Canalicular stenosis associated with docetaxel is most likely caused by secretion of docetaxel in the tear film and resultant chronic inflammation of the canaliculi due to direct contact with the drug as the tears travel through the canaliculi and the nasolacrimal duct to drain into the nose [4,9,10]. Importantly, epiphora occurs either with or without the presence of lacrimal duct obstruction [5], the latter being considered reactive tearing to ocular dryness [11]. Mild to moderate epiphora may resolve without medical or surgical intervention after discontinuation of docetaxel [4]. However, delayed recognition and management of this adverse event can lead to severe lacrimal duct obstruction that cannot be managed with silicon intubation and requires more complicated surgery [4]. The use of eye drops such as artificial tears may wash out docetaxel from the ocular surface and thereby prevent the development of dacryostenosis [11].

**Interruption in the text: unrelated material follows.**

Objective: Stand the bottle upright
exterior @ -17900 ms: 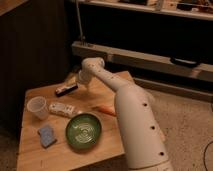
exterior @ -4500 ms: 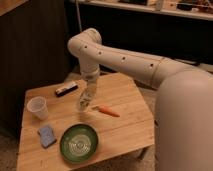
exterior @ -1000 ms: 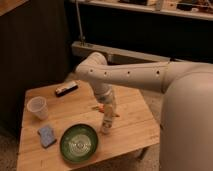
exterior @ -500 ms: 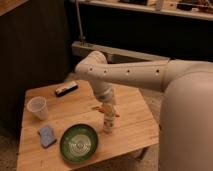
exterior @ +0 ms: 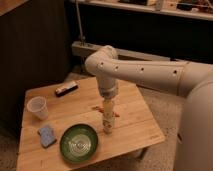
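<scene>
Jaws' state unclear: the gripper [exterior: 108, 111] hides the upright bottle's [exterior: 107, 124] top on the table [exterior: 135, 125].

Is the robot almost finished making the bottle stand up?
Nearly. The bottle already looks upright on the wooden table, just right of the green bowl. The hand is right on top of it, reaching straight down. What's left: let go and lift away without tipping it. The cup and dark bar sit off to the side, out of the way.

I see the bottle [exterior: 108, 122] upright on the table, under the gripper [exterior: 108, 111], at the green bowl's three o'clock.
</scene>
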Robot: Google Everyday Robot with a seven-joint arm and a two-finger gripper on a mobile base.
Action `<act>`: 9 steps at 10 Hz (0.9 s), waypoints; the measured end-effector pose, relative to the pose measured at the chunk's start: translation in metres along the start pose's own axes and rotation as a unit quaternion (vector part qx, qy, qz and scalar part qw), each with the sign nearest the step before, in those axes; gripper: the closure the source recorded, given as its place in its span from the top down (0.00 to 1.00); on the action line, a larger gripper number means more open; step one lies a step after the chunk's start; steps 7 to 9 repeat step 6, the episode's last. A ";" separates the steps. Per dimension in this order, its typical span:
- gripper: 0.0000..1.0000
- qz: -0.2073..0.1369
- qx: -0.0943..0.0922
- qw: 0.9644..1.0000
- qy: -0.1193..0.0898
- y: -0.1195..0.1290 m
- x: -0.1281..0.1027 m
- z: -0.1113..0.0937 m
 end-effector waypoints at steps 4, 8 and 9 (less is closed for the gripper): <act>0.80 0.154 -0.017 0.979 0.132 0.017 -0.059 -0.008; 0.80 0.190 -0.026 0.969 0.155 0.019 -0.078 -0.007; 0.80 0.190 -0.026 0.969 0.155 0.019 -0.078 -0.007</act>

Epiphora associated with the treatment using other taxane, paclitaxel, seems to be rare. A patient who was treated with paclitaxel for angiosarcoma of the head and neck developed epiphora [12]. A phase III study comparing the efficacy of docetaxel and paclitaxel, given either weekly or every 3 weeks, in the adjuvant treatment of breast cancer showed that grade 3 and 4 tearing was reported in 5% of patients who received weekly docetaxel versus less than 1% of patients who received docetaxel once every 3 weeks, weekly paclitaxel, or paclitaxel once every 3 weeks [13]. The study also revealed that grade 2 tearing occurred 19%, 5%, 1% and 1%, respectively. In addition, ocular toxicities in NSCLC treated with paclitaxel did not include epiphora [7]. In terms of similar effectiveness of the two taxanes for NSCLC, a patient receiving docetaxel with toxicity of epiphora may change the chemotherapeutic drug to paclitaxel.

Excessive tearing in our three cases improved gradually with timely diagnosis and management. One patient with mild punctal stenosis was improved by probing and irrigation. In the other two patients, epiphora was resolved by discontinuation of docetaxel or use of artificial tears. When the symptoms do not resolve, epiphora has a substantial negative impact on the patient’s quality of life. Our experience with patients who have developed epiphora suggests that ophthalmological examination and careful monitoring during docetaxel treatment may lead to successful management and reduced ocular toxicity.


In conclusion, it is important for oncologists to be aware of this adverse event, and ophthalmologists should be consulted in cases in which tears appear during docetaxel therapy.


Written informed consent was obtained from the patients for publication of this Case Report and any accompanying images. A copy of the written consents is available for review by the Editor-in-Chief of this journal.

Competing interests

Dr. Takigawa was paid an honorarium from Sanofi-Aventis, Japan for lecturing.

Authors’ contributions

TY and NT participated in the design of the manuscript. TY, NT, HY and NO followed the patient and drafted the manuscript. HT carried out ophthalmology management. All authors read and approved the final manuscript.